▸ GOAL OF THE EXERCISE
Transcribe only part of the material below: the lines from the one containing "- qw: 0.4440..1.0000" through the one containing "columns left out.", inclusive, exactly as written.

▸ DATA FOR THIS EXERCISE
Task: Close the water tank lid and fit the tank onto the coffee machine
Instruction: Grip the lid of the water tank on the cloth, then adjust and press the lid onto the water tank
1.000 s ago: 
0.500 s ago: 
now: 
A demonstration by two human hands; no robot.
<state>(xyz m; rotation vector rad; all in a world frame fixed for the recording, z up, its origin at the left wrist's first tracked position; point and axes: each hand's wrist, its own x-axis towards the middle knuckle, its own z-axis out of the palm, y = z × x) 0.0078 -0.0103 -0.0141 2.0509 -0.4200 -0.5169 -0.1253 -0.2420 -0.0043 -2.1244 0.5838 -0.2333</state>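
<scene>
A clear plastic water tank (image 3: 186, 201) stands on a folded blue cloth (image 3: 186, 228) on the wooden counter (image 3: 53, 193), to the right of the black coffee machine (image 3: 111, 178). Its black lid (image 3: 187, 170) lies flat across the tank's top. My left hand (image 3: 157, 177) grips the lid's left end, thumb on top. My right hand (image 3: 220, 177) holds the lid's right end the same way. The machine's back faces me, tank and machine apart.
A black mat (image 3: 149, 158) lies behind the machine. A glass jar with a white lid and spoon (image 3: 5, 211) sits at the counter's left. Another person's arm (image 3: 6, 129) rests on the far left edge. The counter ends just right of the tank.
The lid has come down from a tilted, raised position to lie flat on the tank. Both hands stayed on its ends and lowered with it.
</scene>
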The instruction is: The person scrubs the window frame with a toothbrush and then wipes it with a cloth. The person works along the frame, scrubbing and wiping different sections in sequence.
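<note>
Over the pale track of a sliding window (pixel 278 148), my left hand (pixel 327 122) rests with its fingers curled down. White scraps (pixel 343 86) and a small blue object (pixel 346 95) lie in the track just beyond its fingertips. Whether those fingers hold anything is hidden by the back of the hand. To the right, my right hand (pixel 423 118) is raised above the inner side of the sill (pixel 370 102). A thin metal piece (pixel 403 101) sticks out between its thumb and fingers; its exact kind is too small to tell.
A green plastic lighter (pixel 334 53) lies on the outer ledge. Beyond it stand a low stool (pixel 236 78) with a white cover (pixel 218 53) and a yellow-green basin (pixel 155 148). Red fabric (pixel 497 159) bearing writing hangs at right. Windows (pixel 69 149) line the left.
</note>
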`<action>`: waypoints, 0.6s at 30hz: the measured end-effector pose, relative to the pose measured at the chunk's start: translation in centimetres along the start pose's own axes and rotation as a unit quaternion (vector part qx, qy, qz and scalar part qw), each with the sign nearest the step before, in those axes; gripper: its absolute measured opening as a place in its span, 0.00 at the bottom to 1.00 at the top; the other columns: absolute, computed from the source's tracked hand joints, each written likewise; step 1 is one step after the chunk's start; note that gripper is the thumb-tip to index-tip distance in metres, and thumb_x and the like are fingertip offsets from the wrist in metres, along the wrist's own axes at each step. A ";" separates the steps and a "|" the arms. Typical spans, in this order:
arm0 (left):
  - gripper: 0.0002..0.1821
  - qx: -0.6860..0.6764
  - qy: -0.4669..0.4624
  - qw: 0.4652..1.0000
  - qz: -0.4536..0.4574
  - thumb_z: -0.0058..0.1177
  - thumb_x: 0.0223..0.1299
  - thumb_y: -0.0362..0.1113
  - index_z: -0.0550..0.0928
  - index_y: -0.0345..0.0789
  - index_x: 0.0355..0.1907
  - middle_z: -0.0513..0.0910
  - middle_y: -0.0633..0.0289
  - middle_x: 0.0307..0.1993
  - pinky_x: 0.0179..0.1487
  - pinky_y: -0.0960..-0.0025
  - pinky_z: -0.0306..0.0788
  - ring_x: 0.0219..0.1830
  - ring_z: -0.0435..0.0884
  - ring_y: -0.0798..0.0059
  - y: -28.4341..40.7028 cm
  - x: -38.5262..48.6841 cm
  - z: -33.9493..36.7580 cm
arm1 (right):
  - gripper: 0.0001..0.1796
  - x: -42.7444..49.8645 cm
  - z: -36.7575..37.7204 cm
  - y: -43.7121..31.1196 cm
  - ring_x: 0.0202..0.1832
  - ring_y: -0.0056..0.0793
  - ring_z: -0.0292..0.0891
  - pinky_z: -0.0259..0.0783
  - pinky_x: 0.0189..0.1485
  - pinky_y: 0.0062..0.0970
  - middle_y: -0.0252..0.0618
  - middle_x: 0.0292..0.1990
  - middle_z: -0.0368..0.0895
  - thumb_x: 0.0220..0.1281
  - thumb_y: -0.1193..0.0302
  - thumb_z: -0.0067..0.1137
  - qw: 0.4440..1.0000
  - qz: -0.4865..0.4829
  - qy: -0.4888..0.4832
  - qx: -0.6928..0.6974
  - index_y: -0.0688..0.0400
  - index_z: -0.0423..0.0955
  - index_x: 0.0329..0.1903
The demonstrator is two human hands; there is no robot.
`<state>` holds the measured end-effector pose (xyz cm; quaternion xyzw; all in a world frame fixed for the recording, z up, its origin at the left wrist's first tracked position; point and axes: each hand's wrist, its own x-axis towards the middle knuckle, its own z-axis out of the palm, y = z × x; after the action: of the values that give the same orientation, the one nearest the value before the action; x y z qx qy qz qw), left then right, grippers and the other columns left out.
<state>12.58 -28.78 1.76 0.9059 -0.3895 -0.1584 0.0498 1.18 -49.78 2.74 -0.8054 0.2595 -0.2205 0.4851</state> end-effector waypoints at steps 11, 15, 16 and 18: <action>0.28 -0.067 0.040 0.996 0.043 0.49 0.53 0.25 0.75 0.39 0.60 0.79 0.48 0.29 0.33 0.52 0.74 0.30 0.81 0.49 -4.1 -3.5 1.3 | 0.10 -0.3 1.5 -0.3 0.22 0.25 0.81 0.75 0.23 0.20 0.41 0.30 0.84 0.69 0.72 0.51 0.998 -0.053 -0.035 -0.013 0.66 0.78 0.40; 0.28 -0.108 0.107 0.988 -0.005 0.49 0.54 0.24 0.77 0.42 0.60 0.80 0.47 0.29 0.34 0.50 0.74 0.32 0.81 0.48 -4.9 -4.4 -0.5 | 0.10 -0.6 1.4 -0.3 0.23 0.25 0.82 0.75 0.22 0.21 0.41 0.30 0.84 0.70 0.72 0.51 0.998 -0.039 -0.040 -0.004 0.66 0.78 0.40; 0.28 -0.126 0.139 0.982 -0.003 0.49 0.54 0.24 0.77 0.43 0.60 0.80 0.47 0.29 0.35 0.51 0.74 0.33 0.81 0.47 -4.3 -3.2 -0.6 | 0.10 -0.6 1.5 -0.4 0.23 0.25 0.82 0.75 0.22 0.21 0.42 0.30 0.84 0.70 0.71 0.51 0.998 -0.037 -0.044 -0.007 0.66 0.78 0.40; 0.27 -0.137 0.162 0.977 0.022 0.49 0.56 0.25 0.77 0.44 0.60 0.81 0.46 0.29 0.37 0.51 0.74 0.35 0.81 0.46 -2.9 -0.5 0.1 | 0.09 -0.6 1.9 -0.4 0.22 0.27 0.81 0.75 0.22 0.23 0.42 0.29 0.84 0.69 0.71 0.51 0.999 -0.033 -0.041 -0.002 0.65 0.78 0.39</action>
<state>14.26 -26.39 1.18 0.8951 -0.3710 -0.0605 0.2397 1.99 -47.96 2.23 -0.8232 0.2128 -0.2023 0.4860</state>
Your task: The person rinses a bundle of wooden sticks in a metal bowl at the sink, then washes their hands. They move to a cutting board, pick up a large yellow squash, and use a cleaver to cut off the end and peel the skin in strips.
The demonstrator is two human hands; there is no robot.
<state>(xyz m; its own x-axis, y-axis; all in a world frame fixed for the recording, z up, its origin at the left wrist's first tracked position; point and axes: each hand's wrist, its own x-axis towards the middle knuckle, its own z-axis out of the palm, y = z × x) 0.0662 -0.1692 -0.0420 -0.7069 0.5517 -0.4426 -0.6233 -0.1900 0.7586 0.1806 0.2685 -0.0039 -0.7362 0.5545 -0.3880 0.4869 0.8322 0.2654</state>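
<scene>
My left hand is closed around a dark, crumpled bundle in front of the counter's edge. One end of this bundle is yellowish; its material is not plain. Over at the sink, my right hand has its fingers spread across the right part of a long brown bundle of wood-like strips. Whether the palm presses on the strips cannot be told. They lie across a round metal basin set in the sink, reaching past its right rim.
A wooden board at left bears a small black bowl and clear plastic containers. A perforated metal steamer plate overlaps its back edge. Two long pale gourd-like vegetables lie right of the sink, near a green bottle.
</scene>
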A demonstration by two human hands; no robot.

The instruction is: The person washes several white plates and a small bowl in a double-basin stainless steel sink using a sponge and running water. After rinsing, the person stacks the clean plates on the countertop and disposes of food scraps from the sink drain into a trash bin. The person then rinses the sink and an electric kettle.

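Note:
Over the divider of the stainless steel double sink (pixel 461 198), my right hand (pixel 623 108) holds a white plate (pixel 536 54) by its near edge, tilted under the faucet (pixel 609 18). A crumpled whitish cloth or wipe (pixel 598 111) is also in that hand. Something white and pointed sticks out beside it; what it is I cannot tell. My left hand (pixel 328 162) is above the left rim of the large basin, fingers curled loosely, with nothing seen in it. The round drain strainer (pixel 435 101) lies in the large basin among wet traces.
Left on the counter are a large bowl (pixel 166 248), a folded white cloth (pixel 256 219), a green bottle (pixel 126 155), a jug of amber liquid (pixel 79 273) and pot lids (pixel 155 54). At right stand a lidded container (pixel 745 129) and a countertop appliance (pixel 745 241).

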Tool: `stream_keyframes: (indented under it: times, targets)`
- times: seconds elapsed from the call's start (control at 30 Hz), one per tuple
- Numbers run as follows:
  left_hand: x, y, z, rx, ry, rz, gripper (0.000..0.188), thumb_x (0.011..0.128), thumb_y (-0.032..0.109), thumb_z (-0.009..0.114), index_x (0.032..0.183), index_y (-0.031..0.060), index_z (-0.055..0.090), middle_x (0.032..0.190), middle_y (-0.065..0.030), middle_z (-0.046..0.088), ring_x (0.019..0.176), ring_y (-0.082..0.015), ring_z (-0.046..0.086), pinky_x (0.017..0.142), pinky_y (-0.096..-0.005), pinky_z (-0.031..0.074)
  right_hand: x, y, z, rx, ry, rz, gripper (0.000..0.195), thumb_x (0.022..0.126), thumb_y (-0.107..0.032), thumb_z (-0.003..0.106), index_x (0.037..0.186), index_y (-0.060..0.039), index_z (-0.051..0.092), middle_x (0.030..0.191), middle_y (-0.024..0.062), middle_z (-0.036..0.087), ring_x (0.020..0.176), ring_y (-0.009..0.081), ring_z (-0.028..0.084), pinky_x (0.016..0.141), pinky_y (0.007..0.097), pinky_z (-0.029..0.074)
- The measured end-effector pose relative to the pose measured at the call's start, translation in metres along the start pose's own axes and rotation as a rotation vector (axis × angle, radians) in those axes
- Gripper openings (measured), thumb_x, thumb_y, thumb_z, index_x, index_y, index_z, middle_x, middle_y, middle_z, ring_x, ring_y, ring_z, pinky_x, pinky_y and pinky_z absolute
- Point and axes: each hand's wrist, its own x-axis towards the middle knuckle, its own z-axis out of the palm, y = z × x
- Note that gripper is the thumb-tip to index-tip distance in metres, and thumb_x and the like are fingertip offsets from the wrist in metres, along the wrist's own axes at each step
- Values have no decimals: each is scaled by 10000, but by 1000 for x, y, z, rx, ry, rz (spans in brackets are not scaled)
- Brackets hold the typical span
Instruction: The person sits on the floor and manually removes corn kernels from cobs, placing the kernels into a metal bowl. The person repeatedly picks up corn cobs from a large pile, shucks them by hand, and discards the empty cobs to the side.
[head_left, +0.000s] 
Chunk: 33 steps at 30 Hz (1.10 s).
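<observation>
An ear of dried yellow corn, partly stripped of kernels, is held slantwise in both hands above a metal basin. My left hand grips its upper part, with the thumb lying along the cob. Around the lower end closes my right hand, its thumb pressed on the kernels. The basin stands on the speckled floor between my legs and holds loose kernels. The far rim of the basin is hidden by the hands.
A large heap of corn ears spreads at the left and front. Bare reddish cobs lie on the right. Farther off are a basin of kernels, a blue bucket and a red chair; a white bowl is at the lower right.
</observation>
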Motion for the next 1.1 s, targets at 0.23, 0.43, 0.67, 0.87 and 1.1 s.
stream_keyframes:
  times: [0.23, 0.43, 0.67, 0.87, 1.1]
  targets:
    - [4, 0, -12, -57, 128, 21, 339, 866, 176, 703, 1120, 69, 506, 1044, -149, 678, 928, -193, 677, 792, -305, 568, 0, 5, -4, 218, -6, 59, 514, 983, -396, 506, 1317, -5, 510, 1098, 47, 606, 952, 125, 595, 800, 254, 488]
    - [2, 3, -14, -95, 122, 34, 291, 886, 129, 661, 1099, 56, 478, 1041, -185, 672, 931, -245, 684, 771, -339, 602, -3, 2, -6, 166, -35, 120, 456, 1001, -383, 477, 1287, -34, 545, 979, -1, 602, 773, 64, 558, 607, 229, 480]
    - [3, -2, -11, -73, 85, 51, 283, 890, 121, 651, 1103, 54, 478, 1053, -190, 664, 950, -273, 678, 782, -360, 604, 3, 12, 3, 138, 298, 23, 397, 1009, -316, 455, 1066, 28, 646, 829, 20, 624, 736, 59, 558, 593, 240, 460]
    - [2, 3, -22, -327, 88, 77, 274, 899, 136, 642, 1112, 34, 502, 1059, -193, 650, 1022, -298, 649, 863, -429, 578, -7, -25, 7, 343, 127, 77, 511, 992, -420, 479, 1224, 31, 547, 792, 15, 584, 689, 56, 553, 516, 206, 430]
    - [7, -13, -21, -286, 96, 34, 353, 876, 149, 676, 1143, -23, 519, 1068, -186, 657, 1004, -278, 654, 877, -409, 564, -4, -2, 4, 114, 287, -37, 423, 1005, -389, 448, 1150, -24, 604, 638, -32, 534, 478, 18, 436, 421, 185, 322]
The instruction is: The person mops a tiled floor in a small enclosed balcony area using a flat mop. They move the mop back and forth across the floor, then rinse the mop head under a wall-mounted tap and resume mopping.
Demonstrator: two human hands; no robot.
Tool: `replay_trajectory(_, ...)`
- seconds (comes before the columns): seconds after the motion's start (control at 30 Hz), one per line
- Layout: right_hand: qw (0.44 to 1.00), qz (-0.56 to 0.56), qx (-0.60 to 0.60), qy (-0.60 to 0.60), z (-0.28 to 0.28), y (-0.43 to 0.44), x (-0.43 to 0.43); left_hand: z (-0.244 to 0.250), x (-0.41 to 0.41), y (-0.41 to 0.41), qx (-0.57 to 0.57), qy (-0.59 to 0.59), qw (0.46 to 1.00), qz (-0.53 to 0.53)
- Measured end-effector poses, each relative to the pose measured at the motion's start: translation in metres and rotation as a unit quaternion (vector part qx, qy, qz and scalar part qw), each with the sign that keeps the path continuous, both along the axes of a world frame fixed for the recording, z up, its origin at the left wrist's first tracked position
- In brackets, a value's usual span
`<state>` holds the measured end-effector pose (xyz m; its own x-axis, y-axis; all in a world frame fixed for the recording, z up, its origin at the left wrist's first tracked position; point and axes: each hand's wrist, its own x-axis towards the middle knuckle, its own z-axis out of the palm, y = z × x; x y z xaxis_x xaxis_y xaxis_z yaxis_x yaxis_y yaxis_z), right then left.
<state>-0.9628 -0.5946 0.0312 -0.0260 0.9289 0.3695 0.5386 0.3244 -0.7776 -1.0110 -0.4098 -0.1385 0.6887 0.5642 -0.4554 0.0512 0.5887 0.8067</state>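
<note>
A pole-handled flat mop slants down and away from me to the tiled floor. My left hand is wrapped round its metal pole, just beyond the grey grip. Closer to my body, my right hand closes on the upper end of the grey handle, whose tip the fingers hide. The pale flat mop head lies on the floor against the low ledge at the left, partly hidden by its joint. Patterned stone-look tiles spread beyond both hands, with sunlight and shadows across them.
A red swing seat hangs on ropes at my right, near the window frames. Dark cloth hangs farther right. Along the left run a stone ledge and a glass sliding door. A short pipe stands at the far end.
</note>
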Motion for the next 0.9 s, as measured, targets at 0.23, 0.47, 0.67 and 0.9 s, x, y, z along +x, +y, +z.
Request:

▸ OUTPUT OF THE EXERCISE
  - qw: 0.4440..1.0000
  - qz: -0.4865..0.4829
  - qy: -0.4888..0.4832
  - qx: -0.6928..0.6974
  - index_y: -0.0688..0.0400
  - index_z: -0.0423..0.0955
  - index_x: 0.0329..0.1903
The demonstrator is two human hands; there is no robot.
`<state>` holds the measured end-effector pose (xyz cm; quaternion xyzw; all in a world frame fixed for the recording, z up, its origin at the left wrist's first tracked position; point and axes: each hand's wrist, its own x-axis towards the middle knuckle, its own z-axis out of the palm, y = z × x; after the action: of the values that give the same orientation, the one nearest the value before the action; x y z qx qy qz qw), left then right, grippers and the other columns left out.

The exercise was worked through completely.